ASSIGNMENT: Below are records with pictures in them. Output exactly the lines from the one with "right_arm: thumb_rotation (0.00" through the one with "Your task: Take", both included, and leave every picture out; give only those lines.

*** Opening of RECORDS SUPPLIED ***

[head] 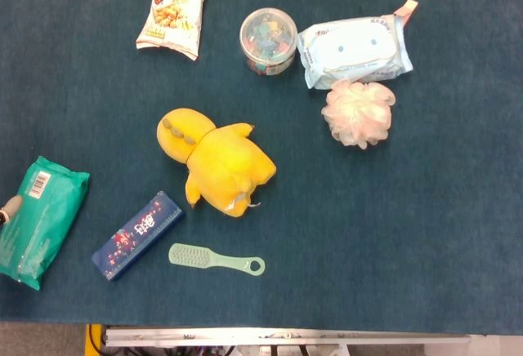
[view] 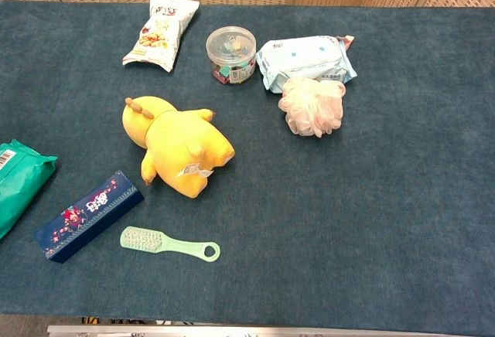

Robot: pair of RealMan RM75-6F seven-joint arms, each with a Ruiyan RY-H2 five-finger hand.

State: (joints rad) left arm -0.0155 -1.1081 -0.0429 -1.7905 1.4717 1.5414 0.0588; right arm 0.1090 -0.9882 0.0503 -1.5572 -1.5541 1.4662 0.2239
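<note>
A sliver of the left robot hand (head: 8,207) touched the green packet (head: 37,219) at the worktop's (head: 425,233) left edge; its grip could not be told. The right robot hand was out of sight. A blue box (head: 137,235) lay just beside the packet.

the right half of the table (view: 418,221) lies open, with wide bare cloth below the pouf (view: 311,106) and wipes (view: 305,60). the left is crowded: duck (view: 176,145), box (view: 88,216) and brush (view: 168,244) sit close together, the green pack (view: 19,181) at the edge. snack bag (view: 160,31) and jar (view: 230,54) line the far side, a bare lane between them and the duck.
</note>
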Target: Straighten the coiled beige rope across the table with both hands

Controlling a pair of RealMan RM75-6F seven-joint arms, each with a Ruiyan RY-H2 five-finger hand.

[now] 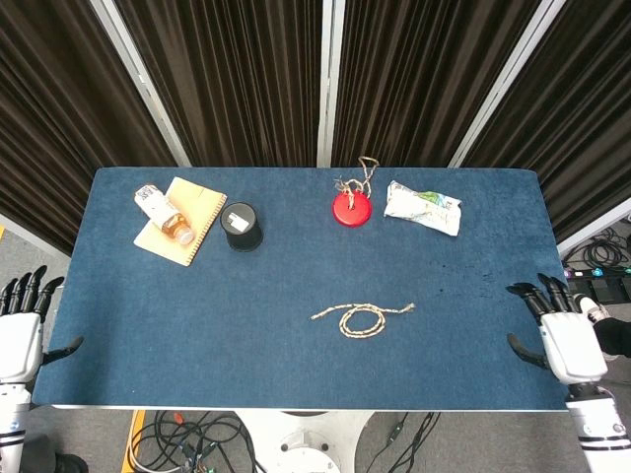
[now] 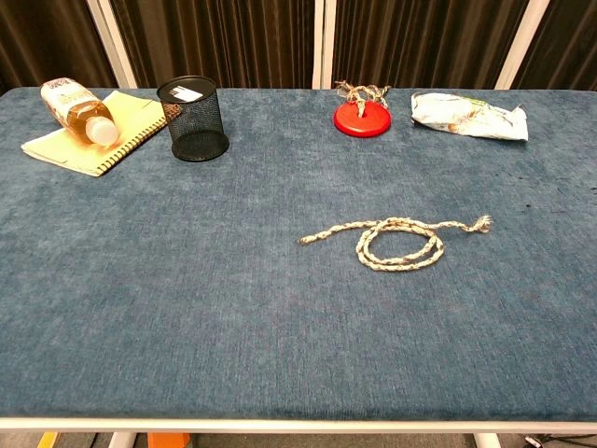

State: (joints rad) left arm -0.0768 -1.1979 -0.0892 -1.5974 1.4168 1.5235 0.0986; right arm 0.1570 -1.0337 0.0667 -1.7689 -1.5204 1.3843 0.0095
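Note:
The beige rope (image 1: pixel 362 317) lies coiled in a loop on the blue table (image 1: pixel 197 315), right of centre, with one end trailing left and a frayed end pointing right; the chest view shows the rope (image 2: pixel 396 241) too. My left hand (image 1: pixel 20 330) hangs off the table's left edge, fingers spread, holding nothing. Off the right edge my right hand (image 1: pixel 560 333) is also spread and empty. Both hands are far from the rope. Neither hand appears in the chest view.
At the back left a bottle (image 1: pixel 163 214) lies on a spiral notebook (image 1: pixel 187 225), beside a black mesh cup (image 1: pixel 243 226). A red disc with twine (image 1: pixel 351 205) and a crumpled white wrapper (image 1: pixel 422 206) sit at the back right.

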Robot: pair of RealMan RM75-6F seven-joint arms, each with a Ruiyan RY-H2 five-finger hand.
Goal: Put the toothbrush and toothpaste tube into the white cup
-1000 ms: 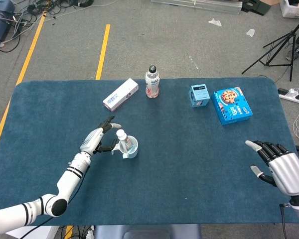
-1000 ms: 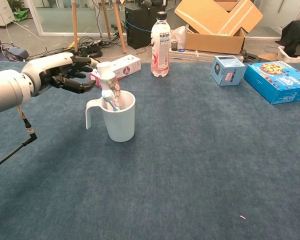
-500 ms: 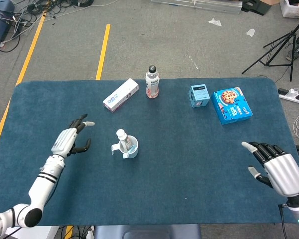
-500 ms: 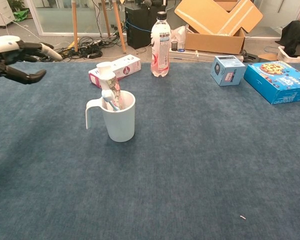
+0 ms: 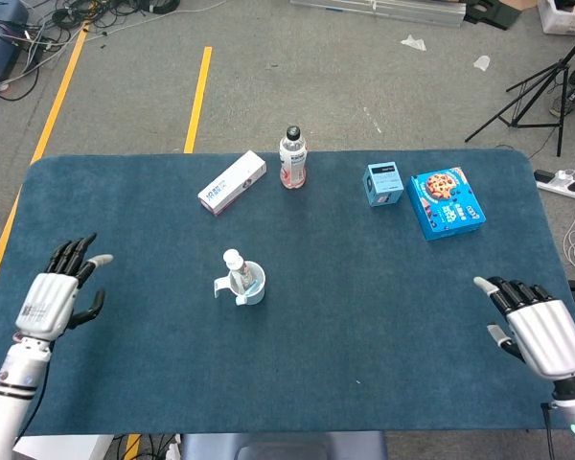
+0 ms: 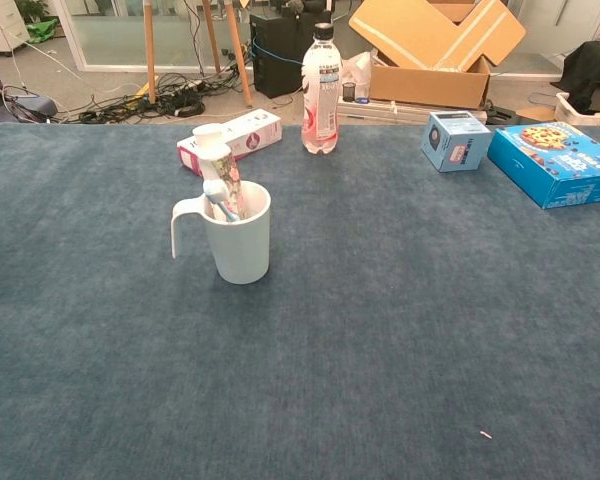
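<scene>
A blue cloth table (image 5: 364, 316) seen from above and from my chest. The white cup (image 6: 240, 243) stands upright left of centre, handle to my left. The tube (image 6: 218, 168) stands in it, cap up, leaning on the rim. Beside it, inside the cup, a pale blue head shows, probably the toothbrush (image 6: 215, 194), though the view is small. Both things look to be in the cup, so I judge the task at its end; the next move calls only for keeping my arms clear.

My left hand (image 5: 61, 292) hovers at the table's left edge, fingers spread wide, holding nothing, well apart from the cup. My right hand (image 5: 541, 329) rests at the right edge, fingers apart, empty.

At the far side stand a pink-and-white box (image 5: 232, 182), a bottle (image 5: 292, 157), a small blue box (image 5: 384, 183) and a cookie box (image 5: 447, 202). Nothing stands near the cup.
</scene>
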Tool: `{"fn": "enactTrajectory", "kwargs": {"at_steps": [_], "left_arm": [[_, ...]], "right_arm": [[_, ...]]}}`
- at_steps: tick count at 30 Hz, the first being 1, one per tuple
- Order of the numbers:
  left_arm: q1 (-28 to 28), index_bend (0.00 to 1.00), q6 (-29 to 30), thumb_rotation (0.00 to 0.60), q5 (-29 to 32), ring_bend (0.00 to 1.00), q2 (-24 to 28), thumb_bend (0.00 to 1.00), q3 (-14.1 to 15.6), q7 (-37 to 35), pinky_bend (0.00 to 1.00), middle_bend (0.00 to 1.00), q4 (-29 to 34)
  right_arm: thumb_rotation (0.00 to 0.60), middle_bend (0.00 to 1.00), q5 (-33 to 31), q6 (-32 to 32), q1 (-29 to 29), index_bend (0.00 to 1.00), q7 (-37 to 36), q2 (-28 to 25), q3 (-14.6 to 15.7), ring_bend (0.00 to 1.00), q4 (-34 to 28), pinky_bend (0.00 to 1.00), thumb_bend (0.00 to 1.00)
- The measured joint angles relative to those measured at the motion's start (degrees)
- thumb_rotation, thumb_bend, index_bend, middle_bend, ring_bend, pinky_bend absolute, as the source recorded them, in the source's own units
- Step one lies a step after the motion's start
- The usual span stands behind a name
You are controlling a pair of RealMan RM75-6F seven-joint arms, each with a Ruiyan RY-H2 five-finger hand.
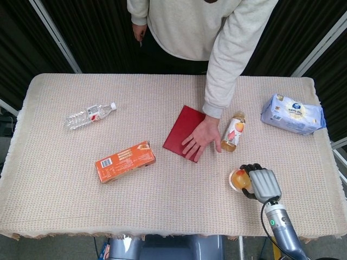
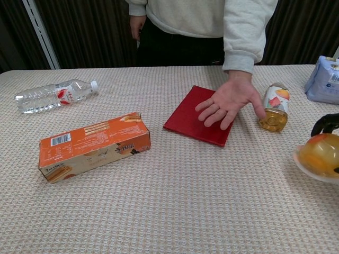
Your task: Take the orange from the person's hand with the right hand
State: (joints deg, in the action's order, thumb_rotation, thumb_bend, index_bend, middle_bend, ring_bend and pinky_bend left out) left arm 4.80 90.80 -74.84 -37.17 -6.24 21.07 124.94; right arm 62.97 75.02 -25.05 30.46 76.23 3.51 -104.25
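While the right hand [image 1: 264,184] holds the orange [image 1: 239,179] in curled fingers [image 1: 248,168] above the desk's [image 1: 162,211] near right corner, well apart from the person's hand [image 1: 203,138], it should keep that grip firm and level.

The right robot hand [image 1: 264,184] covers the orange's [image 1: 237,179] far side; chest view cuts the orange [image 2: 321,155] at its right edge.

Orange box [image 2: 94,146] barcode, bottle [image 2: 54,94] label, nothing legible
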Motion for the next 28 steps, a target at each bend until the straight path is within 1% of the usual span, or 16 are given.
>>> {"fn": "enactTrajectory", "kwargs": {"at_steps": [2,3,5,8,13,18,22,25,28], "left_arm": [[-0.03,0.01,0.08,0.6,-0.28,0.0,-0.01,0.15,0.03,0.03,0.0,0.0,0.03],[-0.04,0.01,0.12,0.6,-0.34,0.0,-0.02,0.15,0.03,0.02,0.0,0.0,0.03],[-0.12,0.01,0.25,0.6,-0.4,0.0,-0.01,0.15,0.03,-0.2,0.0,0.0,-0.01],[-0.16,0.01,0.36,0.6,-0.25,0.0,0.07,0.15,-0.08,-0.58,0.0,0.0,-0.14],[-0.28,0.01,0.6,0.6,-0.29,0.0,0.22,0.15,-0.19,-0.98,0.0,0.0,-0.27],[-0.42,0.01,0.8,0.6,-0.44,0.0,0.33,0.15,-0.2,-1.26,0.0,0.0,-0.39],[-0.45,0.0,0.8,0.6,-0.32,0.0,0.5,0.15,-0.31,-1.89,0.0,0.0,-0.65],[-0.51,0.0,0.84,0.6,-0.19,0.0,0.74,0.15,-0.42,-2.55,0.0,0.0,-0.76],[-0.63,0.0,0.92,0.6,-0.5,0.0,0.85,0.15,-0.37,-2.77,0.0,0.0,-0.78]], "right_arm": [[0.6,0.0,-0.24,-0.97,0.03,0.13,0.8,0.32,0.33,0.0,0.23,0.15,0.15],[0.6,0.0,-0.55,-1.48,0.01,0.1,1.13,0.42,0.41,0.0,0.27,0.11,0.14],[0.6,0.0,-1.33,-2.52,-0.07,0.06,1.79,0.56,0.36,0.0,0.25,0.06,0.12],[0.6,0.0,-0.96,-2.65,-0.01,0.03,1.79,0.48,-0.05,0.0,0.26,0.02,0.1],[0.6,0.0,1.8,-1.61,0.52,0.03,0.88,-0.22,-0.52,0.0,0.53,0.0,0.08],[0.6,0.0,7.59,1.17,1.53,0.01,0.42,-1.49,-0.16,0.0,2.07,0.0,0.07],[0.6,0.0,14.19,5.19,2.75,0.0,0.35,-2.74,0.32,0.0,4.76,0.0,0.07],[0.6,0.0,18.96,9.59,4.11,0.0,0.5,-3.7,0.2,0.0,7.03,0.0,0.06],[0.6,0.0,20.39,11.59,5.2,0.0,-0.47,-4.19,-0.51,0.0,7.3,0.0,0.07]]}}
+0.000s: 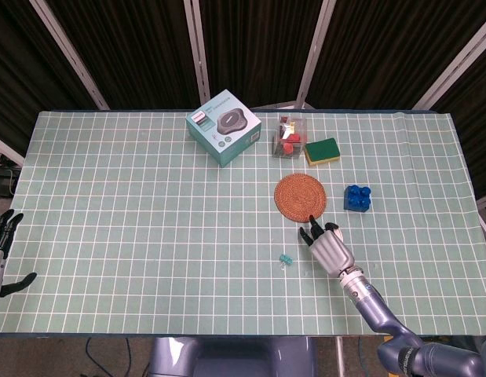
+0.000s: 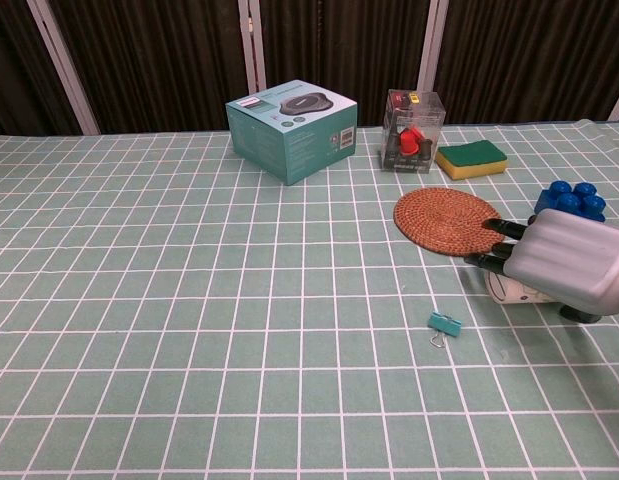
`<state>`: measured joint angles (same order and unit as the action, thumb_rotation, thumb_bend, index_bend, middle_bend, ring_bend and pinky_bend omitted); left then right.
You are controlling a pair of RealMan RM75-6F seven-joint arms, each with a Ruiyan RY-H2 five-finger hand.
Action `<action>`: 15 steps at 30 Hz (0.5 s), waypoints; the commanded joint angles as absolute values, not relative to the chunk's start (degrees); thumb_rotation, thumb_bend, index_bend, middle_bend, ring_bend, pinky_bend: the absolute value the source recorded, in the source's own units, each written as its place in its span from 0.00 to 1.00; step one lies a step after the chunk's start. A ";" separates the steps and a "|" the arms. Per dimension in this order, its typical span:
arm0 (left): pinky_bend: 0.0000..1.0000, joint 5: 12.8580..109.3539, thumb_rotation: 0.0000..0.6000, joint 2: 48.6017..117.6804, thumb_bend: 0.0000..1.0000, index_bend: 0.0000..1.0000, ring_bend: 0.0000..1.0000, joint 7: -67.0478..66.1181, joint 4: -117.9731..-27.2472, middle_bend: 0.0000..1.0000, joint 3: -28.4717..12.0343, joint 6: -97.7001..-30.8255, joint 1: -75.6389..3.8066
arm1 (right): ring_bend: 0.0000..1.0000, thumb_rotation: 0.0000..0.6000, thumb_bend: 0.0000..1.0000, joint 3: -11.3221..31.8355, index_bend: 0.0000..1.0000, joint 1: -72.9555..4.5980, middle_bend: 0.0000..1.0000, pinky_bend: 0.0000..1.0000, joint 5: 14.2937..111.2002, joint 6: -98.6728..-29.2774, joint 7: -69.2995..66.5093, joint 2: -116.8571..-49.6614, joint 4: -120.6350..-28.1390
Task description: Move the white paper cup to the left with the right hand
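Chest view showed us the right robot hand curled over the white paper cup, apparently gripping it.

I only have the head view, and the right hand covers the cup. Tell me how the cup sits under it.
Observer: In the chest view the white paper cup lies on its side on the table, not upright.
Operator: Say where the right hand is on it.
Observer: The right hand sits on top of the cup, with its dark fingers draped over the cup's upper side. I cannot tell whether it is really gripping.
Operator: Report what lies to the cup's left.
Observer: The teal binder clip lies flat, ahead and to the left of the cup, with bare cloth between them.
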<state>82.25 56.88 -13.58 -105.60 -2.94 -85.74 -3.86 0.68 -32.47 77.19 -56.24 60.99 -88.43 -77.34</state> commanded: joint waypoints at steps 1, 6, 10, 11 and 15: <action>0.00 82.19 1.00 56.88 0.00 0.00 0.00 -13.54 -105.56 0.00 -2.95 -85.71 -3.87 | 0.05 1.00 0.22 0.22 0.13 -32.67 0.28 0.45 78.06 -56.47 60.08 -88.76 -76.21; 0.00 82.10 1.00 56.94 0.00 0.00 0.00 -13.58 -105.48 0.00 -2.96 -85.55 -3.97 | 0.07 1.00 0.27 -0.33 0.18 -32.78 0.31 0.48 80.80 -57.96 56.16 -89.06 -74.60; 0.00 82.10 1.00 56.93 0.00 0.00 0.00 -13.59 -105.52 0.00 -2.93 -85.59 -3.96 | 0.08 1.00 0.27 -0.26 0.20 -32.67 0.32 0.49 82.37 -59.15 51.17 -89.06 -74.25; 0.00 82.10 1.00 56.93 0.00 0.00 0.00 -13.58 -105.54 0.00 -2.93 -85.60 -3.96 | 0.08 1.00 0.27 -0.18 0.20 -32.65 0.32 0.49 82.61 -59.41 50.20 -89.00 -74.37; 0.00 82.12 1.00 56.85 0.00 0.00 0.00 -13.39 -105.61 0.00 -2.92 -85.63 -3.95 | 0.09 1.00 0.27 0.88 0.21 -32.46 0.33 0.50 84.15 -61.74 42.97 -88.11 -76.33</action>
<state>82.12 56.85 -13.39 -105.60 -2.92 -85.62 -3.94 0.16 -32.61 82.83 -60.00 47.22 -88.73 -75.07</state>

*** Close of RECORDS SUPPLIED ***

EXERCISE RESULT:
  right_arm: thumb_rotation (0.00 to 0.60), middle_bend (0.00 to 1.00), q5 (-33 to 31), q6 (-32 to 32), q1 (-29 to 29), index_bend (0.00 to 1.00), q7 (-37 to 36), q2 (-28 to 25), q3 (-14.6 to 15.7), ring_bend (0.00 to 1.00), q4 (-34 to 28), pinky_bend (0.00 to 1.00), thumb_bend (0.00 to 1.00)
- The measured joint angles relative to those measured at the motion's start (degrees)
- thumb_rotation, thumb_bend, index_bend, middle_bend, ring_bend, pinky_bend absolute, as the source recorded them, in the source's own units
- Step one lies a step after the motion's start
- The usual span stands behind a name
You are controlling a pair of RealMan RM75-6F seven-joint arms, each with a Ruiyan RY-H2 five-finger hand.
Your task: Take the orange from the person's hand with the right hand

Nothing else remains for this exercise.